The output has tests, follows project conventions, and was verified at each step. Not because a framework enforced a workflow, but because independent primitives each handled their concern.
What This Doesn’t Solve#
Primitives don’t substitute for judgment. If you don’t know what good architecture looks like, CLAUDE.md won’t tell you. If you can’t evaluate whether generated code is correct, hooks running go test won’t catch tests that verify the wrong thing.
Structured AI development still requires a developer who can make architectural decisions, evaluate trade-offs, and recognize when the AI is confidently wrong. The primitives make the AI’s output more consistent and verifiable. They don’t make understanding optional.
This is the same limitation that frameworks have – they just hide it behind more abstraction. A /review command that asks the AI to review its own code is still the AI evaluating itself. A hook that runs the test suite is an external check that doesn’t depend on the AI’s self-assessment.
Bottom Line#
The problem is real: unstructured AI coding produces code that falls apart. The solution is also real: structured workflows with testing discipline.

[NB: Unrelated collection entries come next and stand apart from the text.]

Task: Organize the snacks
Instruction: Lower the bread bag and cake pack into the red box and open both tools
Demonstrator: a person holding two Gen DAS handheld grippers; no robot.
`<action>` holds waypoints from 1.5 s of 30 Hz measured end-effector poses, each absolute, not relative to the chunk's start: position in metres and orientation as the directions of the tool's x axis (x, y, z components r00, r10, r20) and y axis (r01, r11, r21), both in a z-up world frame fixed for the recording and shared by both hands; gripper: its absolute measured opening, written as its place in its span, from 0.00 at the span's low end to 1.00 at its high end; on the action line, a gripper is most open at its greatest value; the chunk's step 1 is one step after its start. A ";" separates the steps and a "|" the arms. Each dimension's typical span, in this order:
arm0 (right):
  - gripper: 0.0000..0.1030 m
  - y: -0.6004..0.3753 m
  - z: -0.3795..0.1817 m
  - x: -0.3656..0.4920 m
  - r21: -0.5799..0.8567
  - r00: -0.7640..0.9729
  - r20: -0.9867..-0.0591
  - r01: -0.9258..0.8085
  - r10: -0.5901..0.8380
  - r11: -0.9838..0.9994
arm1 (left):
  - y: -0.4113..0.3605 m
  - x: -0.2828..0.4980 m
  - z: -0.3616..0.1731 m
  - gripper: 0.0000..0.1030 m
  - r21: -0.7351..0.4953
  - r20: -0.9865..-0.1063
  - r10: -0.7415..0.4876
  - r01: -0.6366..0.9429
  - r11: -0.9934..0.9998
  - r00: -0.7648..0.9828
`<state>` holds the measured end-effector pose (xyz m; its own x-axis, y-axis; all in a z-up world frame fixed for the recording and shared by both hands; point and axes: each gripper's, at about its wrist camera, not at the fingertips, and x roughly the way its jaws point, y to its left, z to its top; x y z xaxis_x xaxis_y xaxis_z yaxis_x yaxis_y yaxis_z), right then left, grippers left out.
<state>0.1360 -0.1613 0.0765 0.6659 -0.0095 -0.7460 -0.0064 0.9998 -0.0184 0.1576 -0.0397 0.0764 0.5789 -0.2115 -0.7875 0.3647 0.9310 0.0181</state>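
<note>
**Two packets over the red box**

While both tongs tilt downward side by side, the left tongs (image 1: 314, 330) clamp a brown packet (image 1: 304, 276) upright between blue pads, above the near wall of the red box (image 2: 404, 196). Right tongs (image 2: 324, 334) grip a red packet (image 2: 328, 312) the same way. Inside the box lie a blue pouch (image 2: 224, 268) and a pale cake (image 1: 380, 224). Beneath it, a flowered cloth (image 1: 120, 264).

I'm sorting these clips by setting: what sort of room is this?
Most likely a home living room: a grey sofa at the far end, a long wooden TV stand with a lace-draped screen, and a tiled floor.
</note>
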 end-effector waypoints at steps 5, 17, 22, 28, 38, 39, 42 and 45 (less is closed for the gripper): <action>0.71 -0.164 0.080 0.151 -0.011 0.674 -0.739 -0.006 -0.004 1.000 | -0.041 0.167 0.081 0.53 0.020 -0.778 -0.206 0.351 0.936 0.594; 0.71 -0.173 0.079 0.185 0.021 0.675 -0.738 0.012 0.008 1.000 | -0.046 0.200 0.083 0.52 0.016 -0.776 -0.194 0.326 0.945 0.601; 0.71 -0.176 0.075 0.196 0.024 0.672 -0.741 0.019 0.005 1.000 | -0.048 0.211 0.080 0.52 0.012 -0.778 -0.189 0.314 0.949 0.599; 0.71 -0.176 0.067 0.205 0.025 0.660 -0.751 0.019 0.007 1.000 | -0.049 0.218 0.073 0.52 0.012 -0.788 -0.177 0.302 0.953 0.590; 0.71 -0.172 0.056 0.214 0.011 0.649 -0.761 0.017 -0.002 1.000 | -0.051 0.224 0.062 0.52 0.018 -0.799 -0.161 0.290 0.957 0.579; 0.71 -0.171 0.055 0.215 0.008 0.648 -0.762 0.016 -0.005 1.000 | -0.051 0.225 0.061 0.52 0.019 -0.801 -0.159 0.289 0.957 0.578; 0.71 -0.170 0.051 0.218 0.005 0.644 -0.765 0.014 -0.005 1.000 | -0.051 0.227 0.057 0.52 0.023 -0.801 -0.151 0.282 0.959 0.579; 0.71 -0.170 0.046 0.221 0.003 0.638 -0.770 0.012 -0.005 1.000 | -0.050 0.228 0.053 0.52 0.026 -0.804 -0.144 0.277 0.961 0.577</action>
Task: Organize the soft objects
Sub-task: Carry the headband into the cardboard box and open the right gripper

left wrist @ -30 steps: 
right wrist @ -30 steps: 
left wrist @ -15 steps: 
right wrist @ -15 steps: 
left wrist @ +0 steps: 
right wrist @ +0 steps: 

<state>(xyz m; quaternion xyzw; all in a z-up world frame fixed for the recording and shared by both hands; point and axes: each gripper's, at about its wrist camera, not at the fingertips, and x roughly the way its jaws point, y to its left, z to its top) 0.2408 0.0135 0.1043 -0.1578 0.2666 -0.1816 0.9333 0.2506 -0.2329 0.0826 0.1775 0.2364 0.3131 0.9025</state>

You don’t need a framework, a custom language, or a new dependency to get there. CLAUDE.md for context. Skills for workflow. Hooks for enforcement. Subagents for isolation. Four primitives, each independent, each composable, each built into the tool.
The frameworks will keep appearing because packaging structure as a product is a business model. The primitives work because they solve the actual problem: giving AI the context and constraints it needs to produce code that holds together.